Basics of Reinforcement Learning: MDPs

After introducing Reinforcement learning, a question that may arise is: How are we going to represent those Reinforcement learning problems?

Well, mathematics provides us with all the tools that we need, and, for this purpose, it gives us a framework for modeling decision-making in situations where the outcomes are partially random and part under the control of a decision-maker. This framework is called the Markov Decision Process (MDP) and is an extension of the Markov Chain ideated by the Russian mathematician Andrey Markov.

But before introducing the MDP, let’s first talk about his foundation the Markov Chain. A Markov Chain is a stochastic model describing a sequence of possible events in which the probability of each event depends only on the state attained in the previous event. Formally speaking is defined as a tuple \( \langle S, P \rangle \) where:

\( S \) is a finite set of state of the process,
\( P \) is the transition probability matrix For a Markov stats \( s \) and successor state \( s’ \), the state transition matrix is defined by a formula.

\[P_{ss'} = \mathbb{P}[S_{t+1} = s' | S_t = s]\]

The State transition matrix \( P \) defines transition probabilities from state \( s \) to all successor state \( s’ \).

\[P = \begin{bmatrix} P_{11} & \cdots & P_{1n} \\ \vdots & & \vdots \\ P_{n1} & \cdots & P_{nn} \end{bmatrix}\]

Another important thing is that an Markov Chain must satisfy the Markov property. This property can be summarized as follows: “The future is independent of the past of the given present”.

Mathematically speaking, a stochastic process has the Markov property if the conditional probability distribution of future states of the process depends only upon the present state, not on the sequence of events that preceded it.

A state is Markov if and only if:

\[\mathbb{P}[S_{t+1} | S_t] = \mathbb{P}[S_{t+1} | S_1, \cdots, S_t ]\]

But why the Markov property is even useful in the first place?
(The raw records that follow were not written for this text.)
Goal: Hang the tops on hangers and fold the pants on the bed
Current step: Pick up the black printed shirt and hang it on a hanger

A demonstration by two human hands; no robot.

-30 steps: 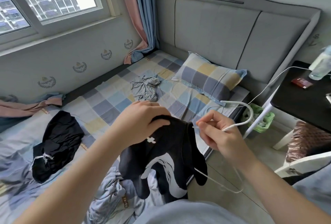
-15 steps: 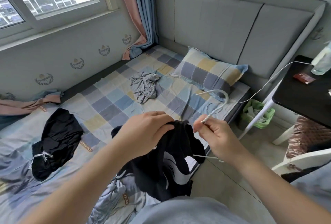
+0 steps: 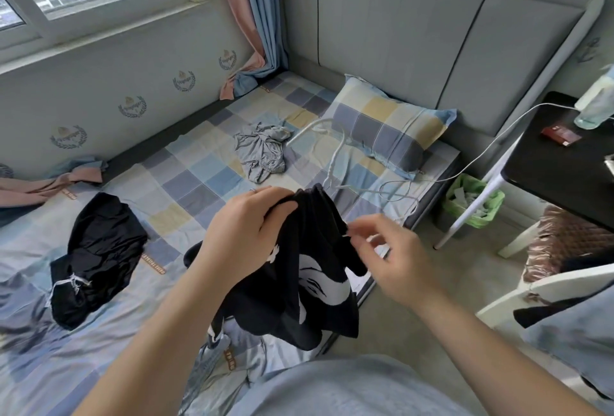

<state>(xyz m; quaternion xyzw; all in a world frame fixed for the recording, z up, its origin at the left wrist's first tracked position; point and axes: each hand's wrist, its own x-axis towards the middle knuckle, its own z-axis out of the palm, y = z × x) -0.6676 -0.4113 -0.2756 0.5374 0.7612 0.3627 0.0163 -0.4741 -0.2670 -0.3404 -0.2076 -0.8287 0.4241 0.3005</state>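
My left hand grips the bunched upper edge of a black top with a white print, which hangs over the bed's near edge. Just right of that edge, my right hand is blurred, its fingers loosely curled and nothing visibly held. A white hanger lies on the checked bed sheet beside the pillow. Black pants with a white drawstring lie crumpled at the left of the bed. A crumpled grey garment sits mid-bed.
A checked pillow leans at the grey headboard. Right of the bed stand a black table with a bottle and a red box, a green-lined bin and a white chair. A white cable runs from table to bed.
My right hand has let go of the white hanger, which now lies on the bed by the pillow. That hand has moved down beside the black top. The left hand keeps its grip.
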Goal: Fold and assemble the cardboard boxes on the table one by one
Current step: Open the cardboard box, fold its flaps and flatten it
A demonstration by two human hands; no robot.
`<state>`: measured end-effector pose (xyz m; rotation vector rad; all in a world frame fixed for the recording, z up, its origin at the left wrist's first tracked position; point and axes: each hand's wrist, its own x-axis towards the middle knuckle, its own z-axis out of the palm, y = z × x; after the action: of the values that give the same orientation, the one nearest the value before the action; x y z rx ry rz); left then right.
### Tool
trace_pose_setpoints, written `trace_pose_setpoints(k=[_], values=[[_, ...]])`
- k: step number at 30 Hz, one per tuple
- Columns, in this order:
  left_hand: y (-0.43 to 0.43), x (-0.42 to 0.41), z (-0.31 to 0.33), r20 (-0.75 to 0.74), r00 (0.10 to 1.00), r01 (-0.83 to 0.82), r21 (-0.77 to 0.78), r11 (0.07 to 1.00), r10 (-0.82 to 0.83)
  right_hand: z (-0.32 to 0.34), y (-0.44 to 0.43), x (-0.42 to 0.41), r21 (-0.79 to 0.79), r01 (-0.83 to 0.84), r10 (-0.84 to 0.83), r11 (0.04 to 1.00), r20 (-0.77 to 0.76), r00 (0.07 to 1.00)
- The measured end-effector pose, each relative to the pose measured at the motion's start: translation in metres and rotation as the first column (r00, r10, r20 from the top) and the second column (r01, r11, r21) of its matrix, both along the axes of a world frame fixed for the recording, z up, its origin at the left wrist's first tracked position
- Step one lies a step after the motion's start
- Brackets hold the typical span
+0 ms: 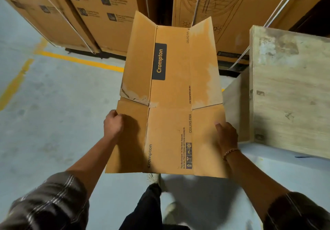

Well, if you think about it a Markov state summarizes the past sensation compactly, yet in such a way that all relevant information is retained. This is sometimes also referred to as an “independence of path” property because all that matters is in the current state signal; its meaning is independent of the history of signals that have led up to it. So the importance of the Markov property in reinforcement learning is that the decisions and values are assumed to be a function only of the current state.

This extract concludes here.